**Problem to work on**. Locate each line in the records containing "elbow". Copy it.

··········

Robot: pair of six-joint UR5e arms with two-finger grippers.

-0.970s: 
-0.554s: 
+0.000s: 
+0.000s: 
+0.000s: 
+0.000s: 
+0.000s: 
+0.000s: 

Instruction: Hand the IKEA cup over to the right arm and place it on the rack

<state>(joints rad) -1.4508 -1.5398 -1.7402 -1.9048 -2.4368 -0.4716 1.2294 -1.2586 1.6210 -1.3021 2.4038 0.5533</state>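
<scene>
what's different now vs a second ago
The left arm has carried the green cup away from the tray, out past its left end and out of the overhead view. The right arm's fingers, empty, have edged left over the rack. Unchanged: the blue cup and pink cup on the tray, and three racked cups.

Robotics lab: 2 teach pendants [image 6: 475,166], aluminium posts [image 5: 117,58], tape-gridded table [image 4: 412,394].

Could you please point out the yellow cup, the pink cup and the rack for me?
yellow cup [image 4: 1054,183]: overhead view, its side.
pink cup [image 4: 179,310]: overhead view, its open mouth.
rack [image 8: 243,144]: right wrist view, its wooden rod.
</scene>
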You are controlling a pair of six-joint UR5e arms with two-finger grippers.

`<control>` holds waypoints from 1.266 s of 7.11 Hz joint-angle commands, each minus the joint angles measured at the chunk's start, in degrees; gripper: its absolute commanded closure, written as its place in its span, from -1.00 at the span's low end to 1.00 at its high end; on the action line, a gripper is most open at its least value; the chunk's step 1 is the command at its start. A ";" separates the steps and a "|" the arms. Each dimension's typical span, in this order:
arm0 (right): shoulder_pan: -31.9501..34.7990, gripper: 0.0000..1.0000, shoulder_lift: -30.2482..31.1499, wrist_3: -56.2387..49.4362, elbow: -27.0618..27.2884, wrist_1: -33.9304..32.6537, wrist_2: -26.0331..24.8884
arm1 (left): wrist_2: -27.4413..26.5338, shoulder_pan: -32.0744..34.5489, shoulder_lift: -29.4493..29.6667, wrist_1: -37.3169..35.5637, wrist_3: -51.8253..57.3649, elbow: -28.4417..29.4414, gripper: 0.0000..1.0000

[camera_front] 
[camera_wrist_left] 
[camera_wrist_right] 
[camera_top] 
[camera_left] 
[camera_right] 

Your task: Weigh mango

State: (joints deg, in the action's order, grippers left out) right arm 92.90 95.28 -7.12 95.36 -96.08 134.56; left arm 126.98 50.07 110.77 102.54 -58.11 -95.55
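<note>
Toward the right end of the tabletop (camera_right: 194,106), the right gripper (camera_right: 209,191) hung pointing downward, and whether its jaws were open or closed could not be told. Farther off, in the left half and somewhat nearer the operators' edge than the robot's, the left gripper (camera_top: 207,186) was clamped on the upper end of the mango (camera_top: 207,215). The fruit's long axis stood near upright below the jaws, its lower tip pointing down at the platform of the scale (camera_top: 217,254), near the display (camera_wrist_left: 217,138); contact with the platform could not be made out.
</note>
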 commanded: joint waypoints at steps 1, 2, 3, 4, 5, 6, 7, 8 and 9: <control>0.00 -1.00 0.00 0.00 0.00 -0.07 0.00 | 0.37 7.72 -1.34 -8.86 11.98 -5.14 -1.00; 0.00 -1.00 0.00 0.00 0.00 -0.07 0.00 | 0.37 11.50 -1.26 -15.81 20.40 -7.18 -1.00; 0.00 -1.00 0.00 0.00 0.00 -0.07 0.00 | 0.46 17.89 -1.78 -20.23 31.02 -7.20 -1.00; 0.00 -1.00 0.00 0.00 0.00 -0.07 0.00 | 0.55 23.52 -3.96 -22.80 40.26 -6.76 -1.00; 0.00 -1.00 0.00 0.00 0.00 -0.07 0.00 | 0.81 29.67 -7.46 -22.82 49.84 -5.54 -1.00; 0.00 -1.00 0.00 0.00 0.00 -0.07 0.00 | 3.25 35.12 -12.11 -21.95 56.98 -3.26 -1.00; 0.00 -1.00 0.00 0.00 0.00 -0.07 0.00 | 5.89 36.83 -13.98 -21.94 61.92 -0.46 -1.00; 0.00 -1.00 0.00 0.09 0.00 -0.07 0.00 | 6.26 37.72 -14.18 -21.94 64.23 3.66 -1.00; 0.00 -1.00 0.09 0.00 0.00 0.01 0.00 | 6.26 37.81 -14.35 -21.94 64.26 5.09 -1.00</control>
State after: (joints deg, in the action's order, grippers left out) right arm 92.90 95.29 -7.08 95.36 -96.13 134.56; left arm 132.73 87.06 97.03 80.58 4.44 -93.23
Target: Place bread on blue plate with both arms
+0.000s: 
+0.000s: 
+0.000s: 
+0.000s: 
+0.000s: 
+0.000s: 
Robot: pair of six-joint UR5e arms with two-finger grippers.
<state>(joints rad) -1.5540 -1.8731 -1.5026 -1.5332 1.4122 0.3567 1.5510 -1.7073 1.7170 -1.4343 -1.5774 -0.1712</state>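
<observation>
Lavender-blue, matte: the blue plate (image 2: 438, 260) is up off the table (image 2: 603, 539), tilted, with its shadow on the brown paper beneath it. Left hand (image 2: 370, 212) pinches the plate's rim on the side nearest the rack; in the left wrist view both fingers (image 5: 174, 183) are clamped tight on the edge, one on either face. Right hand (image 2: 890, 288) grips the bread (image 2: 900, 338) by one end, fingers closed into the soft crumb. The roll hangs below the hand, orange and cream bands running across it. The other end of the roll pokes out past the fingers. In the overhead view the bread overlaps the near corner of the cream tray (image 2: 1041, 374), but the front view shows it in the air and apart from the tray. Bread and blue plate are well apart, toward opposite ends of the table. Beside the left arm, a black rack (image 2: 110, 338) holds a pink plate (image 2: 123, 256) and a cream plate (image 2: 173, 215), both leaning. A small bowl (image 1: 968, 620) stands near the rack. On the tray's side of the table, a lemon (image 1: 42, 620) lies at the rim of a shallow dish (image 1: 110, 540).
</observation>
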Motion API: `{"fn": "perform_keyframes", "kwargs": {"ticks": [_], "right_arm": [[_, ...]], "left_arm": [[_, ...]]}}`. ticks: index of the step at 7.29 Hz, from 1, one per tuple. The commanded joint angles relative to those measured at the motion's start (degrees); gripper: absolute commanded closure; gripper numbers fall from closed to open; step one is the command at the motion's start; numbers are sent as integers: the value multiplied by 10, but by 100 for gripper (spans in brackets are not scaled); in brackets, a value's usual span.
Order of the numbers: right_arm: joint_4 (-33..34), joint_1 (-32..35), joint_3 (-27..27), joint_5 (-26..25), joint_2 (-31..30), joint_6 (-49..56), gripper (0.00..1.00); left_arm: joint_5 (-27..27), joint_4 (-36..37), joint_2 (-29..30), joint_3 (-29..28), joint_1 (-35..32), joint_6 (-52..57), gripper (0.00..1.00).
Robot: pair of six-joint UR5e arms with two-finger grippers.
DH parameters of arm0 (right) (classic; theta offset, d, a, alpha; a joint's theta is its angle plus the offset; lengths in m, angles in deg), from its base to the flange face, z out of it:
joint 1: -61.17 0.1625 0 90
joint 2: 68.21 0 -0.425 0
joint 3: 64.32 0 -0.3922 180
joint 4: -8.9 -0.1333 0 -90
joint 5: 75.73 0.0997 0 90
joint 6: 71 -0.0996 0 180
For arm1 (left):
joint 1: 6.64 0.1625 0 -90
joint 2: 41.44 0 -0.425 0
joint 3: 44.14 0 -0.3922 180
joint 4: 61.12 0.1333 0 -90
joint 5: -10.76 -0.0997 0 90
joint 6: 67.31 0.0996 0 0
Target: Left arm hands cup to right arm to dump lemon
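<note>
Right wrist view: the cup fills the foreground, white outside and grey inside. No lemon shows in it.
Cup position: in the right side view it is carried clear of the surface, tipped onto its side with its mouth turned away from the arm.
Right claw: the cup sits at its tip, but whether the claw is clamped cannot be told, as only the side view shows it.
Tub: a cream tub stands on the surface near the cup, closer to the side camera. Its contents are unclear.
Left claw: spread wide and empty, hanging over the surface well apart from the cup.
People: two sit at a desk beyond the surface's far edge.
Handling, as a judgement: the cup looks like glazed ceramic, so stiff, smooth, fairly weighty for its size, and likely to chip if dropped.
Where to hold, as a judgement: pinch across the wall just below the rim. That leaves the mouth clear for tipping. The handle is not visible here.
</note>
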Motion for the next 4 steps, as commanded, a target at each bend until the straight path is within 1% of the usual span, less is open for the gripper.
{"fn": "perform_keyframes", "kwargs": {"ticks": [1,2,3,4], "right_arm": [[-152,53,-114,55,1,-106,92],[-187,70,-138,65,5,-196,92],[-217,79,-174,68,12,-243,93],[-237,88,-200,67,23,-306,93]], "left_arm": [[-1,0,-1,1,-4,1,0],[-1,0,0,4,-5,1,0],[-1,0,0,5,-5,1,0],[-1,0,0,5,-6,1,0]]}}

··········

**Response area**.
arm0 (right): shoulder_pan: -31.9501..34.7990, gripper: 0.0000..1.0000, shoulder_lift: -30.2482..31.1499, wrist_3: -56.2387..49.4362, elbow: -27.0618..27.2884, wrist_1: -33.9304..32.6537, wrist_2: -26.0331..24.8884
arm1 (left): wrist_2: -27.4413..26.5338, shoulder_pan: -32.0744..34.5489, shoulder_lift: -29.4493..29.6667, wrist_1: -37.3169..35.5637, wrist_3: -51.8253..57.3649, elbow: -28.4417..29.4414, gripper: 0.0000..1.0000

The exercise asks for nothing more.